🤖 AI Summary
Existing cascaded speaker diarization and recognition (SDR) systems suffer from error propagation, difficulty in modeling overlapping speech, and lack of joint optimization across tasks. This paper proposes the first end-to-end unified multimodal large language model framework that jointly models speaker diarization (SD) and automatic speech recognition (ASR), supporting flexible speaker enrollment—including zero-shot, few-shot, and fully enrolled scenarios. By integrating audio and text modalities and leveraging multi-stage training on real-world data, the framework enables cross-task joint optimization. It achieves significant improvements over state-of-the-art cascaded systems on multiple in-domain and cross-domain SDR benchmarks, demonstrating superior generalization, robustness to acoustic variability, and scalability with increasing data volume.
📝 Abstract
The Speaker Diarization and Recognition (SDR) task aims to predict "who spoke when and what" within an audio clip, which is a crucial task in various real-world multi-speaker scenarios such as meeting transcription and dialogue systems. Existing SDR systems typically adopt a cascaded framework, combining multiple modules such as speaker diarization (SD) and automatic speech recognition (ASR).
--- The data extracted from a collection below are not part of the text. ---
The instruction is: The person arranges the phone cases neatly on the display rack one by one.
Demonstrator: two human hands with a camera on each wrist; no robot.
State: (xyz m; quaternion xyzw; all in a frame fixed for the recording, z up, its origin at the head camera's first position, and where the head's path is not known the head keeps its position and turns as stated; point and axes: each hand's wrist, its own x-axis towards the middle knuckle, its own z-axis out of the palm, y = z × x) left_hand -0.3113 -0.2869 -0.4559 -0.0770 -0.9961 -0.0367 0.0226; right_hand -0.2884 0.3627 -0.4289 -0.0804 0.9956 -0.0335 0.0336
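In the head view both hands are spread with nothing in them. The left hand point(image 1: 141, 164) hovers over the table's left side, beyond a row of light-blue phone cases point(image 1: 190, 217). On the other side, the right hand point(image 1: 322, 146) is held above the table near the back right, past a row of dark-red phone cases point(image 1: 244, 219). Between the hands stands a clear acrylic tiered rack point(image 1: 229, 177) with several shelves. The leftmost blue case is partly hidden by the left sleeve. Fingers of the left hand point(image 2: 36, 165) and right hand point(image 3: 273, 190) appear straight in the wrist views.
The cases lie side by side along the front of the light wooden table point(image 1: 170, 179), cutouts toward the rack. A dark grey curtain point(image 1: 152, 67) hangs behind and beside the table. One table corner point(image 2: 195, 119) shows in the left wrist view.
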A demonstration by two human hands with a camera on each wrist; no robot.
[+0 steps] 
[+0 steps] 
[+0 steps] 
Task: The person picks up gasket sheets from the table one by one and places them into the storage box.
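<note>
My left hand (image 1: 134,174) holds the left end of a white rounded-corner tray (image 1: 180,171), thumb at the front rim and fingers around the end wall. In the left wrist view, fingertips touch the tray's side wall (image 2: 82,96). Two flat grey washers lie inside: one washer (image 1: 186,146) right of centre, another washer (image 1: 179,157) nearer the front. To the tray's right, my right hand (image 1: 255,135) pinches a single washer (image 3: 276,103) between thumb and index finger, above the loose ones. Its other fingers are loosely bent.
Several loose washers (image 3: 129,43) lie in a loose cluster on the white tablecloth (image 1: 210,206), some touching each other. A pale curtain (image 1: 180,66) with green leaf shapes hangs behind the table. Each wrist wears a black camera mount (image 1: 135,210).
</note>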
The cascaded systems suffer from several limitations, such as error propagation, difficulty in handling overlapping speech, and lack of joint optimization for exploring the synergy between SD and ASR tasks. To address these limitations, we introduce SpeakerLM, a unified multimodal large language model for SDR that jointly performs SD and ASR in an end-to-end manner. Moreover, to facilitate diverse real-world scenarios, we incorporate a flexible speaker registration mechanism into SpeakerLM, enabling SDR under different speaker registration settings. SpeakerLM is progressively developed with a multi-stage training strategy on large-scale real data. Extensive experiments show that SpeakerLM demonstrates strong data scaling capability and generalizability, outperforming state-of-the-art cascaded baselines on both in-domain and out-of-domain public SDR benchmarks. Furthermore, experimental results show that the proposed speaker registration mechanism effectively ensures robust SDR performance of SpeakerLM across diverse speaker registration conditions and varying numbers of registered speakers.